*** DATA SEGMENT Section Begins ***
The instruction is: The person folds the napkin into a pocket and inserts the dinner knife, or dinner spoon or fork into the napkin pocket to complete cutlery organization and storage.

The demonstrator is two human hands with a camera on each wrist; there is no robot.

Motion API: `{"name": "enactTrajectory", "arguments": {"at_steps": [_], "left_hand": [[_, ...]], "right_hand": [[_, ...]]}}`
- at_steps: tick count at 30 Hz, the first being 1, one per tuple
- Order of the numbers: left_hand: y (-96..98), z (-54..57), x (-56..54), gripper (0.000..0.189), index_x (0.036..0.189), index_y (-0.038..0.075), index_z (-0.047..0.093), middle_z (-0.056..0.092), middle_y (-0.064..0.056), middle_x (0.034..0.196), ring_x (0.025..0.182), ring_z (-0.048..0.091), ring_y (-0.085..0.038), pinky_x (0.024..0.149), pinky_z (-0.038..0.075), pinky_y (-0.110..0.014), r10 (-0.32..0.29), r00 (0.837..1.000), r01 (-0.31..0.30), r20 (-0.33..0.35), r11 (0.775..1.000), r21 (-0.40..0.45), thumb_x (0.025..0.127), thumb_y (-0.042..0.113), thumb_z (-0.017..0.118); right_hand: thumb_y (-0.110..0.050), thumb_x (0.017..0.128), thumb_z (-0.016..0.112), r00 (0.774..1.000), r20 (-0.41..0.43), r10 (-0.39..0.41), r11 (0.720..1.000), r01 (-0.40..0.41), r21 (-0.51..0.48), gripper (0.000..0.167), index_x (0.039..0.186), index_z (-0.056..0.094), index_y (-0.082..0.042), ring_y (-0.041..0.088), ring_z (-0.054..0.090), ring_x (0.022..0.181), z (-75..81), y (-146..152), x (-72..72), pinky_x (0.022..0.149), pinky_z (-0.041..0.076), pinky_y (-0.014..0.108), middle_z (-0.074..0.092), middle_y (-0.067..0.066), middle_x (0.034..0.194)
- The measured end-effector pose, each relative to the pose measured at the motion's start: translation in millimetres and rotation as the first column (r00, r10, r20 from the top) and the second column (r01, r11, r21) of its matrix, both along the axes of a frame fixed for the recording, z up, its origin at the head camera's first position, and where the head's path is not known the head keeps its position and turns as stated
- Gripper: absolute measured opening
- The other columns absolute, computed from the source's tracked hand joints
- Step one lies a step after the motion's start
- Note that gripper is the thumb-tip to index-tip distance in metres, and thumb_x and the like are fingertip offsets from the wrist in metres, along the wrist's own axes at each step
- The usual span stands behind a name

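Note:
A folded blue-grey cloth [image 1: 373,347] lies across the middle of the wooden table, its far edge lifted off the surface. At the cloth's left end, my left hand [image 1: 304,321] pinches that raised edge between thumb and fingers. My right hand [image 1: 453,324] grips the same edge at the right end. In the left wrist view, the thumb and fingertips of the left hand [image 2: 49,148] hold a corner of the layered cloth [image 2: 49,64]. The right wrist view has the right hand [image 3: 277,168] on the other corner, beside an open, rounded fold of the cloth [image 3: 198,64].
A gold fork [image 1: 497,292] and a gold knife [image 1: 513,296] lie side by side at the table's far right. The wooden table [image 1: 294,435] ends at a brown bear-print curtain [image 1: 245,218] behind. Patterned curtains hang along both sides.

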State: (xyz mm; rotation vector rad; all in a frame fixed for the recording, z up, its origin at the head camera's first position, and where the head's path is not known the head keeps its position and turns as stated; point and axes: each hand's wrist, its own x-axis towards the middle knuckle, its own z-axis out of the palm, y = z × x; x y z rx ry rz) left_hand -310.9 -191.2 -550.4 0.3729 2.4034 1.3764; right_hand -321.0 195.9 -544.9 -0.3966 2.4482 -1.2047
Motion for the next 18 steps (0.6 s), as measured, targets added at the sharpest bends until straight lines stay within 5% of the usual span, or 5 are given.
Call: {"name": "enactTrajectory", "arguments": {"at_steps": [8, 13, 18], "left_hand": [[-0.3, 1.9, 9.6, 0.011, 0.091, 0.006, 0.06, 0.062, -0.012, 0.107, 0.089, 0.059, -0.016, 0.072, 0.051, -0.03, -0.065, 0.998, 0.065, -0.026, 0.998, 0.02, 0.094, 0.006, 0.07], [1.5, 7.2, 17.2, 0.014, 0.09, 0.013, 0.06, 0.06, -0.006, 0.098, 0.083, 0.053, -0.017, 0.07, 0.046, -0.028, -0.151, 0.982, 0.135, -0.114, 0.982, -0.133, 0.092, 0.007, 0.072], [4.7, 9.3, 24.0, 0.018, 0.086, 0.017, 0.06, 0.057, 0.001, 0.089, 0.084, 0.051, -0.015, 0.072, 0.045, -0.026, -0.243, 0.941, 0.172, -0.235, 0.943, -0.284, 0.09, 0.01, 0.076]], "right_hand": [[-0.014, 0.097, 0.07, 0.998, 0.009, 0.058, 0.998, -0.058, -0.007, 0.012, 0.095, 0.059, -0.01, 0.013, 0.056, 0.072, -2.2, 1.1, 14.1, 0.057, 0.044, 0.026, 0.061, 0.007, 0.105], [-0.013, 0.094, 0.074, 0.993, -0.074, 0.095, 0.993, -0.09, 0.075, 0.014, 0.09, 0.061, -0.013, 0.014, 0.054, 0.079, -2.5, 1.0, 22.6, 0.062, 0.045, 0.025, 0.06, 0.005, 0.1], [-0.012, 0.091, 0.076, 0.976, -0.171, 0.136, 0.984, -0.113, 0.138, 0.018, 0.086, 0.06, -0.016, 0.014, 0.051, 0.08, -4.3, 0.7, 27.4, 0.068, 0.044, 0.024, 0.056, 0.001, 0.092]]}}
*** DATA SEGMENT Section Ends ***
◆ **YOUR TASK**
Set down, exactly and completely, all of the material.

◆ **SOLUTION FOR THIS EXERCISE**
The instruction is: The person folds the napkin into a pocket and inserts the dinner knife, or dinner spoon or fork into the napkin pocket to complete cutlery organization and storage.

The demonstrator is two human hands with a camera on each wrist; there is no robot.

Motion API: `{"name": "enactTrajectory", "arguments": {"at_steps": [_], "left_hand": [[_, ...]], "right_hand": [[_, ...]]}}`
- at_steps: tick count at 30 Hz, the first being 1, one per tuple
- Order of the numbers: left_hand: y (-96..98), z (-54..57), x (-56..54), gripper (0.000..0.189), index_x (0.036..0.189), index_y (-0.038..0.075), index_z (-0.047..0.093), middle_z (-0.056..0.092), middle_y (-0.064..0.056), middle_x (0.034..0.196), ring_x (0.025..0.182), ring_z (-0.048..0.091), ring_y (-0.085..0.038), pinky_x (0.024..0.149), pinky_z (-0.038..0.075), pinky_y (-0.110..0.014), r10 (-0.32..0.29), r00 (0.837..1.000), r01 (-0.31..0.30), r20 (-0.33..0.35), r11 (0.775..1.000), r21 (-0.40..0.45), thumb_x (0.025..0.127), thumb_y (-0.042..0.113), thumb_z (-0.017..0.118); right_hand: thumb_y (-0.110..0.050), thumb_x (0.017..0.128), thumb_z (-0.016..0.112), r00 (0.774..1.000), r20 (-0.41..0.43), r10 (-0.39..0.41), r11 (0.720..1.000), r01 (-0.40..0.41), r21 (-0.51..0.48), gripper (0.000..0.167), index_x (0.039..0.186), index_z (-0.056..0.094), index_y (-0.082..0.042), ring_y (-0.041..0.088), ring_z (-0.054..0.090), ring_x (0.022..0.181), z (-75..81), y (-146..152), x (-72..72), pinky_x (0.022..0.149), pinky_z (-0.041..0.076), pinky_y (-0.014..0.108), middle_z (-0.074..0.092), middle_y (-0.067..0.066), middle_x (0.034..0.194)
- The measured end-effector pose, each relative to the pose measured at the motion's start: translation in millimetres and rotation as the first column (r00, r10, r20 from the top) and the second column (r01, r11, r21) of its matrix, both along the axes of a frame fixed for the recording, z up, its origin at the head camera's first position, and where the head's path is not known the head keeps its position and turns as stated
- Gripper: absolute measured opening
- The other columns absolute, computed from the source's tracked hand joints
- Step one lies a step after the motion's start
- Note that gripper is the thumb-tip to index-tip distance in metres, and thumb_x and the like are fingertip offsets from the wrist in metres, along the wrist's own axes at each step
- The usual span stands behind a name

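Note:
A folded blue-grey cloth [image 1: 373,347] lies across the middle of the wooden table, its far edge lifted off the surface. At the cloth's left end, my left hand [image 1: 304,321] pinches that raised edge between thumb and fingers. My right hand [image 1: 453,324] grips the same edge at the right end. In the left wrist view, the thumb and fingertips of the left hand [image 2: 49,148] hold a corner of the layered cloth [image 2: 49,64]. The right wrist view has the right hand [image 3: 277,168] on the other corner, beside an open, rounded fold of the cloth [image 3: 198,64].
A gold fork [image 1: 497,292] and a gold knife [image 1: 513,296] lie side by side at the table's far right. The wooden table [image 1: 294,435] ends at a brown bear-print curtain [image 1: 245,218] behind. Patterned curtains hang along both sides.
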
State: (xyz mm; rotation vector rad; all in a frame fixed for the recording, z up, its origin at the head camera's first position, and where the head's path is not known the head keeps its position and turns as stated; point and axes: each hand's wrist, its own x-axis towards the middle knuckle, its own z-axis out of the palm, y = z × x; x y z rx ry rz) left_hand -310.9 -191.2 -550.4 0.3729 2.4034 1.3764; right_hand -321.0 195.9 -544.9 -0.3966 2.4482 -1.2047
Motion for the next 18 steps (0.6 s), as measured, targets added at the sharpest bends until straight lines stay within 5% of the usual span, or 5 are given.
Call: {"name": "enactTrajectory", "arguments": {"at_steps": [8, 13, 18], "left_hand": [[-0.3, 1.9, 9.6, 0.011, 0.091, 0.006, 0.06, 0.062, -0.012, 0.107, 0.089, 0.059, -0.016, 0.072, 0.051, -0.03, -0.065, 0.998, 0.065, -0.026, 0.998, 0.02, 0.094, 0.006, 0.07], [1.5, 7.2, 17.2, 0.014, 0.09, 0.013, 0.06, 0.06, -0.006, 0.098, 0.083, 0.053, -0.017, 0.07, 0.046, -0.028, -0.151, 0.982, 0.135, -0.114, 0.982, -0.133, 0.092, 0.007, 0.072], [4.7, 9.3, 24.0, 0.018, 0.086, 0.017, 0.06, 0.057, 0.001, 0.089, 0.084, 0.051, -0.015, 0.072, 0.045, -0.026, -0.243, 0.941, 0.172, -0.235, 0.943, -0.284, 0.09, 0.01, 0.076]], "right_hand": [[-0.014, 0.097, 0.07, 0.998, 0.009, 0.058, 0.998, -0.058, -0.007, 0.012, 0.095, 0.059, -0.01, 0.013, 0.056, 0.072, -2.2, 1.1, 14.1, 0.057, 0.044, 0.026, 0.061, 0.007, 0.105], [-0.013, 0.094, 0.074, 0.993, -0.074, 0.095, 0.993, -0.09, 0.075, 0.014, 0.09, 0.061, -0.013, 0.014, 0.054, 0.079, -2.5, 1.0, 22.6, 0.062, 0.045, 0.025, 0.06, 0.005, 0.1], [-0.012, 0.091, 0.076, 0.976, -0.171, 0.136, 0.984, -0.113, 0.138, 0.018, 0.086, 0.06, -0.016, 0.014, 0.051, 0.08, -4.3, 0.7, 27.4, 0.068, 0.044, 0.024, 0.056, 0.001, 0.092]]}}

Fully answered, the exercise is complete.